Many thanks in advance.....

Stephen A. Camp
June 6, 2006, 01:58 PM
Hello. I used the Taurus Model 431 as the test gun for the .44 Spec DPX and FWIW, that's what it is loaded with as this is typed. I have no personal experience with the newer Charters so I honestly don't feel that I can comment on how well they might...or might not handle the DPX load. You might go to Corbon's site (www.corbon.com) and ask their opinion on this.

Best.

saltydog452
June 6, 2006, 03:05 PM
not only for this post, but for the several others that you have posted. You go to lots of trouble, (and expense), to test these various rounds. I appreciate the sharing of your impressions.

salty.

SDGlock23
June 6, 2006, 04:02 PM
Stephen, having owned a S&W Mtn Gun 625-9 for about 6 months, I'm really glad to read your article. I'm quite familiar with the Corbon 200 +P, but I've kept my eye on thier DPX offering. Nice write up, I"ll have to pick up a box!

Those 200gr bullets look to do pretty well out of a 4" tube, out of my 7.5" Ruger, I've always witnessed jacket core seperations, and as you said, it's a pretty aggressive bullet.

Cayoot
June 6, 2006, 07:21 PM
Jim, you wrote:
S&W 45LC DAs varied in terms of their strength.
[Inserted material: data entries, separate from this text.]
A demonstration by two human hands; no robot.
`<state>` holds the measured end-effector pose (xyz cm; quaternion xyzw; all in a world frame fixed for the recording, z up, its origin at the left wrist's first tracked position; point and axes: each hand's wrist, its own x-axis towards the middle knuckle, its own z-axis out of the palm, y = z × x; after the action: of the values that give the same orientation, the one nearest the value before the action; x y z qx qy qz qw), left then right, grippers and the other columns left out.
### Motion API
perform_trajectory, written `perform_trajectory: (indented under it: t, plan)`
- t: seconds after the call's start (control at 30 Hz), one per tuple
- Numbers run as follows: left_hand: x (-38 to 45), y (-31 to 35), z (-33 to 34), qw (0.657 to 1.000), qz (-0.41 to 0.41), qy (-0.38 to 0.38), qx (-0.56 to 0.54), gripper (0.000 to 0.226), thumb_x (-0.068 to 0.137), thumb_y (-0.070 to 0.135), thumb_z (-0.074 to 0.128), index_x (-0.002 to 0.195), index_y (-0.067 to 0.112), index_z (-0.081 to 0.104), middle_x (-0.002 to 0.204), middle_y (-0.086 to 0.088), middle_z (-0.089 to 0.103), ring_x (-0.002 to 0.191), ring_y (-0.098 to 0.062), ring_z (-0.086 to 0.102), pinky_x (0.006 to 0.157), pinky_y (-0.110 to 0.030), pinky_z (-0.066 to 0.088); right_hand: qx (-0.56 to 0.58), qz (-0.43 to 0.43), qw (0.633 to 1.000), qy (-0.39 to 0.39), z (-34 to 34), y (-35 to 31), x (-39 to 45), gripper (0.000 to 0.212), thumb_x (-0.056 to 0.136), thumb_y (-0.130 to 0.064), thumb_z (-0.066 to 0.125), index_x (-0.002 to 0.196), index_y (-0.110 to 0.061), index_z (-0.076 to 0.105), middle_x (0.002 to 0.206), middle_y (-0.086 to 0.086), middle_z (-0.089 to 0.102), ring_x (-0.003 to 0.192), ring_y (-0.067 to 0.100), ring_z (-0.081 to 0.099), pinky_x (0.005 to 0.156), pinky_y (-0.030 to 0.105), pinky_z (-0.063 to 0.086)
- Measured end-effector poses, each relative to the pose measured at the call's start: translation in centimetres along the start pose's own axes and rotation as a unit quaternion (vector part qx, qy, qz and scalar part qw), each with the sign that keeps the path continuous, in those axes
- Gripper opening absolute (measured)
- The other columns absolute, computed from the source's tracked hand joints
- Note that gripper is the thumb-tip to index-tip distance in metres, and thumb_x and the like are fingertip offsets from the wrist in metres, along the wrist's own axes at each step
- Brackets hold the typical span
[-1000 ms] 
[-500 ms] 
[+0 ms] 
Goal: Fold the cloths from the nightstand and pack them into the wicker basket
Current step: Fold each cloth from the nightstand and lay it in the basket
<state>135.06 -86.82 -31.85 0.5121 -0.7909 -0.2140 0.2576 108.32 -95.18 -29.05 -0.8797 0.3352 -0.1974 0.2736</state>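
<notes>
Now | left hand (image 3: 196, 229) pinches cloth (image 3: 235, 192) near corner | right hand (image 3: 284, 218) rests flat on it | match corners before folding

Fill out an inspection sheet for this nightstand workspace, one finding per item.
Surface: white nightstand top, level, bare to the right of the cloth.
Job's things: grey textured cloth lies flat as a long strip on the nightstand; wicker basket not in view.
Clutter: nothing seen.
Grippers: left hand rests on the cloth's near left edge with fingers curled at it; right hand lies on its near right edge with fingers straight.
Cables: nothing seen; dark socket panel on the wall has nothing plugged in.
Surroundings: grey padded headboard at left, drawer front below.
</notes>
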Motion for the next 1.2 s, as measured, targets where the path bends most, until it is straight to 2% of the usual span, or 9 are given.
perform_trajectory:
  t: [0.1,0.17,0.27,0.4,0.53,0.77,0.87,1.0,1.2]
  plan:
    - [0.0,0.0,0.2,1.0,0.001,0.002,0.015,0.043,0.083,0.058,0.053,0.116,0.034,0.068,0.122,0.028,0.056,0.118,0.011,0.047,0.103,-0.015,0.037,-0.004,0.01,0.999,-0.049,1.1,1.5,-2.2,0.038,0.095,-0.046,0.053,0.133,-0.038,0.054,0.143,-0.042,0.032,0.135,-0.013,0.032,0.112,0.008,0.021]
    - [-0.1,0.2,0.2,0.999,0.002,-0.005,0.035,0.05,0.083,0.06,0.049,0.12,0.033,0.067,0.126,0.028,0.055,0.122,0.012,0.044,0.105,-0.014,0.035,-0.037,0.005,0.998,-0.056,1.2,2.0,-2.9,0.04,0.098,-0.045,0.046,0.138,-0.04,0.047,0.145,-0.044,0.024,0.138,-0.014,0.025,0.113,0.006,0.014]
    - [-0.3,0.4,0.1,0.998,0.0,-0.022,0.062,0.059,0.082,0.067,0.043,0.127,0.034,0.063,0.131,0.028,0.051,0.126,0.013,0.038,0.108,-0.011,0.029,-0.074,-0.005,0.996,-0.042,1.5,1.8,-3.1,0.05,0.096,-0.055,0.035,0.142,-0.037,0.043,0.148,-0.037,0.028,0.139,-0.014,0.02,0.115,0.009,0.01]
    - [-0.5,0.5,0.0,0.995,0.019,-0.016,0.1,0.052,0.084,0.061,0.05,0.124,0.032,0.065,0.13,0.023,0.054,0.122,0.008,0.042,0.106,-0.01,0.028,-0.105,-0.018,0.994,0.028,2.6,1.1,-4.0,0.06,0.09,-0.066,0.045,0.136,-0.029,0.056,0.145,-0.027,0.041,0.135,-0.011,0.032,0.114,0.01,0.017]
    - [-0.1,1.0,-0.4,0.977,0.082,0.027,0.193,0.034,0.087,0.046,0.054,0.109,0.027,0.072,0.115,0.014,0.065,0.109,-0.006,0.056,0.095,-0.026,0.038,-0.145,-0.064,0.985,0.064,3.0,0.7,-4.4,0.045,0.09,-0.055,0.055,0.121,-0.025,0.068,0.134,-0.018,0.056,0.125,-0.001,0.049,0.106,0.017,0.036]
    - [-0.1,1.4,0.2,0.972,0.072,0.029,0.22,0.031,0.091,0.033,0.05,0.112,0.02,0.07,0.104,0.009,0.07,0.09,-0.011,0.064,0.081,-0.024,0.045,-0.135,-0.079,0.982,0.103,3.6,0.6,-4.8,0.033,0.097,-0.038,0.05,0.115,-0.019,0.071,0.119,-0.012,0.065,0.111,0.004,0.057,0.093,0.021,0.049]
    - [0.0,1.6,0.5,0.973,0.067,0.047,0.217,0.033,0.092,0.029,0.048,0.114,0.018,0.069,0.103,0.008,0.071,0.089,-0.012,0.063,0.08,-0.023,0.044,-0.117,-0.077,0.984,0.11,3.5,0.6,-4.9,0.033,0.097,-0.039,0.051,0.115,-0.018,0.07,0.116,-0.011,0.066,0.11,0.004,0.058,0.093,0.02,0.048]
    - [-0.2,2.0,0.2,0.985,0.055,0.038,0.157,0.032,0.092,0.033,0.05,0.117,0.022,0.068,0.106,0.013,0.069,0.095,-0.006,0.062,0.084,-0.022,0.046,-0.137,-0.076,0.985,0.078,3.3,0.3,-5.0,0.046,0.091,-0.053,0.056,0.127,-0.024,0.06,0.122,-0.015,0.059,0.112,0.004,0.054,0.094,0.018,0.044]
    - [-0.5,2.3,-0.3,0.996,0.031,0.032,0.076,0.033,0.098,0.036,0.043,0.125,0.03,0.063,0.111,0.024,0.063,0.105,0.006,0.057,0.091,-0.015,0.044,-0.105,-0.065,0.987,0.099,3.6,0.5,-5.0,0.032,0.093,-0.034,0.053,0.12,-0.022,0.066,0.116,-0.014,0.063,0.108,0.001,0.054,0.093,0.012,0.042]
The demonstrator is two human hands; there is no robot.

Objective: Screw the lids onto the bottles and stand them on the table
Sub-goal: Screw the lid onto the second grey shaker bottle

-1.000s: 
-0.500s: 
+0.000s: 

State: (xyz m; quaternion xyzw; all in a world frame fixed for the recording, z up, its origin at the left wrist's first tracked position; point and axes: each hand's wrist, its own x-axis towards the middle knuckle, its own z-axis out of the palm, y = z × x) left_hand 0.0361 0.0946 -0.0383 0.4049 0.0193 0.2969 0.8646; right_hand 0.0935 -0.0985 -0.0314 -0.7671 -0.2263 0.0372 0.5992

Newer ones are heat-treated to the same standard as their 44Mag in the same frame size and are not THAT far shy of a Ruger. These rounds won't hurt those a bit.

Earlier specimens of S&W and the various Colt SAA-sized 45LCs can *probably* handle moderate amounts of this stuff but it's about as wild as you'd want to go. The gun better be good quality and in good shape...low-grade Italians, be careful, breaktops NO WAY. This is right on the edge. The toughest SAA-class guns like the USFAs and Ruger New Vaq can probably take more than most (slightly oversize cylinders for safety).

Understand, this is my opinion based on "book learnin'" versus experience and represents what I'd shoot in my guns. I'm not experienced enough with S&Ws to know exactly where the cutoff was between newer-era near-44 strength and older.


Could you please clue me into the model (and dash) number where S&W started the heat treatment? Or perhaps the serial number series?

I purchased a wonderful 625 (.45 Colt) Mnt Gun on line a couple of years ago and it has become my favorite shooter. I'm really hoping that it is hardened also.

Thanks

Jim March
June 6, 2006, 08:19 PM
Cayoot, sorry but I don't know the exact cutoff!

My vague memory on this says that anything labeled "Mountain Gun" is in the later series but I'm just not sure. I would suggest going to the S&W specific forums and either searching or asking on it.